Error Presentation in UI

Errors are presented to users through status indicators in the UI, implemented using the showStatus function from the shared status module. This function displays error messages in a toast-like notification at the bottom of the relevant tab interface. The messages are styled according to their type (error, success, info) and automatically dismiss after a timeout period.

The status system ensures that only one status message is displayed at a time, clearing previous messages when a new one is shown. The position of the status message is adjusted based on the presence of progress indicators, ensuring it remains visible and does not overlap with other interface elements.

flowchart TD
A[Error Occurs] --> B[Call showStatus]
B --> C[Hide Previous Status]
C --> D[Create Status Element]
D --> E[Set Message and Type]
E --> F[Determine Position]
F --> G[Display with Animation]
G --> H[Start Dismiss Timer]
H --> I[Auto-Dismiss After Timeout]

**Diagram sources **

• status.js
• ui.js

Section sources

• status.js
• ui.js

Debugging and Troubleshooting

For developers integrating with the API, several common error scenarios require specific troubleshooting approaches. When encountering authentication failures, verify that the username has registered credentials and that the authenticator is properly connected. For registration issues, ensure that the authenticator is not already registered for the account.

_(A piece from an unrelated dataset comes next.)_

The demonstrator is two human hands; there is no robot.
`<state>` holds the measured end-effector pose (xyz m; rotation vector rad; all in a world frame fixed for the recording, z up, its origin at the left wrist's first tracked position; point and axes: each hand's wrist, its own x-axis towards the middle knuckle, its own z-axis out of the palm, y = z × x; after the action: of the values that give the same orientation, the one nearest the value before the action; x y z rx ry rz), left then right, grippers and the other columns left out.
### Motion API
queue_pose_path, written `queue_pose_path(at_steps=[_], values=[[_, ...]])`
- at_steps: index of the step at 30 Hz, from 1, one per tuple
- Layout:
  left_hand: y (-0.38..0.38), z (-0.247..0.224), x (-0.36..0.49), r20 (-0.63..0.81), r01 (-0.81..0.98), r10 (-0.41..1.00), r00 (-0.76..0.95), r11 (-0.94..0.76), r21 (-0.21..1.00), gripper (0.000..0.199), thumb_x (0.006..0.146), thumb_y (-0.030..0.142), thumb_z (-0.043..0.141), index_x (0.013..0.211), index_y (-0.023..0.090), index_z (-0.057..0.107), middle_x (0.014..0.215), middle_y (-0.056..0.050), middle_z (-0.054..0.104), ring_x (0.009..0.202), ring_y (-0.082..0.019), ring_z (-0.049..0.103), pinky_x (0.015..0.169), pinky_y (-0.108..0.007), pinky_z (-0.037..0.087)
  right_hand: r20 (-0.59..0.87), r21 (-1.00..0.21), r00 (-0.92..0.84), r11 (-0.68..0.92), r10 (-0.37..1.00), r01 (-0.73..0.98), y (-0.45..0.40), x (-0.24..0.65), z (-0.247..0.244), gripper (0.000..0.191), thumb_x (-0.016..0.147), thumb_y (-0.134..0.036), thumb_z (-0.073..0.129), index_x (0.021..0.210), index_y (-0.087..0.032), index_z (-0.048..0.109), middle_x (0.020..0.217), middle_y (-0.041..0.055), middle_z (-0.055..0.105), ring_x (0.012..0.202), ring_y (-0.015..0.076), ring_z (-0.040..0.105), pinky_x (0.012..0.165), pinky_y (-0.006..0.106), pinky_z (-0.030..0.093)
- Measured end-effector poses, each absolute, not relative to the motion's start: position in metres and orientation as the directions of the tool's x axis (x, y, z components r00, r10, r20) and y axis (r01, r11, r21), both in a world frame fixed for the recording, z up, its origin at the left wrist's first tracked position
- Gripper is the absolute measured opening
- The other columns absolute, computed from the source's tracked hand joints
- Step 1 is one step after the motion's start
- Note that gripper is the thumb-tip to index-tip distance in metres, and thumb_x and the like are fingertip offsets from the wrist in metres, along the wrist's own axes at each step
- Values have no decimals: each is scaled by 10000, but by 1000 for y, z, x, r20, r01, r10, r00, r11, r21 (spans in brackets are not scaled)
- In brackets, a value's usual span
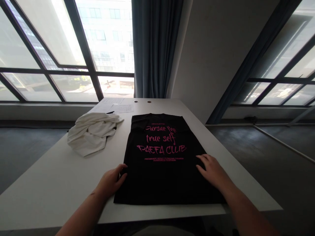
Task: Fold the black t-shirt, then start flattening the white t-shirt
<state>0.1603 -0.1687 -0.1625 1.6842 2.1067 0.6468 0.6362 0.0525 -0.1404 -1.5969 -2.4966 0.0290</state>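
A black shirt (162,180) with pink lettering lies flat on the white table, its sleeves not showing and its lower hem toward me. At its left edge is my left hand (112,180), fingers apart and touching the fabric. My right hand (210,168) rests on the shirt's right side, palm down with fingers spread. Neither hand has the cloth gripped. A crumpled white cloth (91,132) sits to the left of the shirt, apart from it.
The white table (61,183) narrows toward the window (108,39). Papers (121,108) and a black pen (110,112) lie near its far left corner. Two round holes are near the far edge. Beyond stand a blue curtain (155,49) and a wall.
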Motion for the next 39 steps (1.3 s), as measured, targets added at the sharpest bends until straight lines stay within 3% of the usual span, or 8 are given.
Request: queue_pose_path(at_steps=[4, 9, 11, 19, 26, 32, 36, 39], values=[[-169, -158, 161, 21, 785, 982, -186, 135, 605, 442, 946, 531, 516, 1319, 326, 635, 865, -21, 742, 791, -246, 712, 844, -396, 560, 168, -233, -607, 630, 777, 741, 29, 559, -148, 470, 992, -407, 546, 1399, -237, 708, 1528, 112, 558, 1513, 300, 444, 1295, 511, 390], [-165, -156, 158, 137, 775, 976, -172, 48, 631, 370, 1000, 509, 480, 1197, 326, 735, 1227, -66, 751, 1206, -276, 672, 1096, -438, 540, -48, -271, -689, 655, 723, 706, 13, 511, -157, 549, 1004, -423, 570, 1521, -247, 628, 1637, 104, 462, 1571, 311, 374, 1330, 542, 318], [-162, -160, 156, 155, 785, 971, -181, 48, 617, 413, 1029, 496, 433, 1261, 339, 737, 1312, -67, 727, 1305, -280, 617, 1172, -472, 498, -85, -249, -674, 640, 734, 727, 15, 507, -159, 576, 1004, -447, 581, 1553, -276, 593, 1659, 97, 435, 1566, 319, 381, 1326, 582, 297], [-129, -185, 141, 119, 852, 969, -215, 127, 509, 532, 1084, 479, 342, 1581, 399, 513, 1600, -10, 556, 1559, -258, 417, 1296, -515, 374, 72, -223, -673, 669, 736, 709, 14, 516, -185, 534, 1045, -472, 511, 1548, -316, 595, 1647, 74, 455, 1558, 295, 398, 1340, 591, 252], [-51, -174, 134, 46, 894, 968, -245, 207, 398, 586, 1104, 437, 308, 1637, 229, 437, 1682, -74, 460, 1618, -247, 340, 1359, -508, 274, 131, -303, -659, 663, 740, 685, 14, 517, -193, 495, 1023, -463, 553, 1481, -303, 652, 1594, 87, 514, 1515, 308, 456, 1318, 630, 284], [-18, -173, 140, 3, 902, 955, -298, 280, 328, 643, 1099, 467, 334, 1653, 145, 393, 1714, -118, 392, 1644, -262, 281, 1380, -516, 227, 224, -454, -627, 649, 746, 610, 45, 463, -160, 509, 1057, -478, 475, 1432, -210, 691, 1551, 113, 554, 1559, 283, 412, 1319, 507, 364], [-21, -173, 140, -20, 920, 966, -259, 253, 300, 645, 1086, 447, 375, 1651, 136, 395, 1729, -124, 360, 1654, -267, 249, 1387, -517, 197, 216, -409, -759, 762, 615, 502, 95, 368, -132, 607, 1048, -487, 495, 1556, -171, 596, 1640, 117, 477, 1615, 289, 322, 1356, 508, 286], [-23, -172, 139, -21, 928, 974, -226, 222, 298, 660, 1066, 414, 427, 1655, 121, 381, 1735, -132, 347, 1654, -281, 246, 1387, -535, 189, 66, -322, -796, 768, 601, 553, 139, 285, -119, 718, 1042, -481, 512, 1632, -72, 487, 1693, 165, 386, 1639, 301, 268, 1380, 457, 215]])
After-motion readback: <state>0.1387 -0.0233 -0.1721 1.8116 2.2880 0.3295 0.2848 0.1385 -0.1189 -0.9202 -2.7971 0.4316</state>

Browser compatibility issues can be diagnosed by checking for NotSupportedError, which indicates that WebAuthn is not available in the current browser. Security errors often relate to connection issues or mixed-content restrictions, particularly when serving the application over HTTP instead of HTTPS.

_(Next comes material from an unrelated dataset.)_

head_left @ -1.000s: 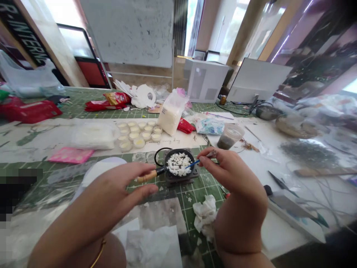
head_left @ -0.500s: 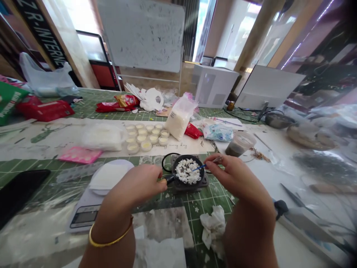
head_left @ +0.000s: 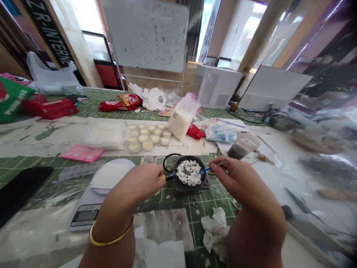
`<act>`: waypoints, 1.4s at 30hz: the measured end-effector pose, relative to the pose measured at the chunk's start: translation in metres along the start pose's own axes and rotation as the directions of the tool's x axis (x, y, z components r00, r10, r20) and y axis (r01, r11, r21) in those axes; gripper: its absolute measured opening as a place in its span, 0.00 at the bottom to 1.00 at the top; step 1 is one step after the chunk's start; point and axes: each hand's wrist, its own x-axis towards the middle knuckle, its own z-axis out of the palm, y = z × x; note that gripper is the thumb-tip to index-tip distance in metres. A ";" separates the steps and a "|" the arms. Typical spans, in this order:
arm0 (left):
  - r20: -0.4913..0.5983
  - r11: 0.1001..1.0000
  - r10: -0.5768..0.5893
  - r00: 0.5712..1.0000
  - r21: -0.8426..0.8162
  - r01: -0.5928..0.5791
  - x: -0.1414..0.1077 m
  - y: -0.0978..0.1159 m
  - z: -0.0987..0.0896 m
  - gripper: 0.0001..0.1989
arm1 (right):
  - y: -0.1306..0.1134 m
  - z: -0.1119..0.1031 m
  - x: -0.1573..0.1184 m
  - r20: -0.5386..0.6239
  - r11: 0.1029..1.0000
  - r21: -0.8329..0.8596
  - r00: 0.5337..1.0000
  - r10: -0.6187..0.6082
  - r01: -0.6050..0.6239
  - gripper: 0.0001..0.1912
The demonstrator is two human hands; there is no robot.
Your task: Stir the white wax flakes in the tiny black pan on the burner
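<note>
A small black frying pan (head_left: pixel 203 181) sits on a dark square hot plate (head_left: pixel 181 190), with white crumbly pieces (head_left: pixel 192 179) spread inside it. My left hand (head_left: pixel 146 178) is closed around the pan's handle (head_left: pixel 166 176), which shows wood and black. In my right hand (head_left: pixel 231 173) is a thin blue stick (head_left: pixel 205 170), pinched between the fingers. Its tip reaches into the white pieces at the right part of the pan; the exact kind of stick is too small to tell.
Several small cups of pale wax-like filling (head_left: pixel 143 137) stand behind the pan, beside a bag of white granules (head_left: pixel 181 117). A kitchen scale (head_left: pixel 86 214) lies left, crumpled tissue (head_left: pixel 214 229) in front, and a plastic tub (head_left: pixel 242 145) to the right.
The view has shifted slightly, so everything sits a little further right. My left hand still grips the handle; the stick's tip stays among the white pieces.
</note>
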 end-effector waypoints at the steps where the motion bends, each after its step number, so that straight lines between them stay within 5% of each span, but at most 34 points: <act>1: -0.001 1.000 0.006 1.000 0.000 -0.006 0.000 0.000 0.000 0.12 | -0.002 0.001 0.001 0.007 1.000 0.018 1.000 -0.023 0.023 0.12; 8: -0.004 1.000 0.013 1.000 0.001 -0.013 -0.001 0.000 0.000 0.13 | 0.004 -0.003 -0.002 -0.040 1.000 -0.008 0.999 0.018 -0.018 0.13; 14: 0.016 1.000 -0.008 1.000 -0.003 0.008 -0.001 0.001 -0.003 0.12 | -0.002 -0.001 -0.002 0.093 0.995 0.065 0.992 -0.087 0.081 0.12; 19: 0.012 1.000 -0.004 1.000 -0.005 0.004 -0.001 0.000 -0.001 0.13 | -0.001 -0.003 -0.004 -0.010 0.995 0.093 1.000 -0.029 0.029 0.12; 24: 0.011 1.000 -0.005 1.000 -0.011 0.005 0.001 -0.002 0.000 0.14 | -0.001 -0.006 -0.005 0.090 0.993 0.090 0.993 -0.078 0.070 0.12; 42: -0.008 1.000 0.002 1.000 -0.011 -0.002 0.002 -0.002 0.001 0.12 | -0.013 0.011 0.005 0.033 0.966 0.235 0.992 -0.120 0.109 0.11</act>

The platform logs credential registration events when enabled, which can assist in debugging issues related to specific authenticators or registration flows. These logs include detailed information about the attestation process and can help identify issues with specific authenticator models or configurations.

Section sources

• github_client.py
• device_logs.py

Conclusion

The Post-Quantum WebAuthn Platform implements a robust error handling system that provides clear feedback to users while maintaining security and usability. By standardizing error responses, transforming low-level errors into user-friendly messages, and providing consistent presentation across the interface, the platform ensures a smooth user experience even when operations fail. The combination of backend validation, frontend error handling, and comprehensive logging creates a solid foundation for debugging and troubleshooting issues that may arise during WebAuthn operations.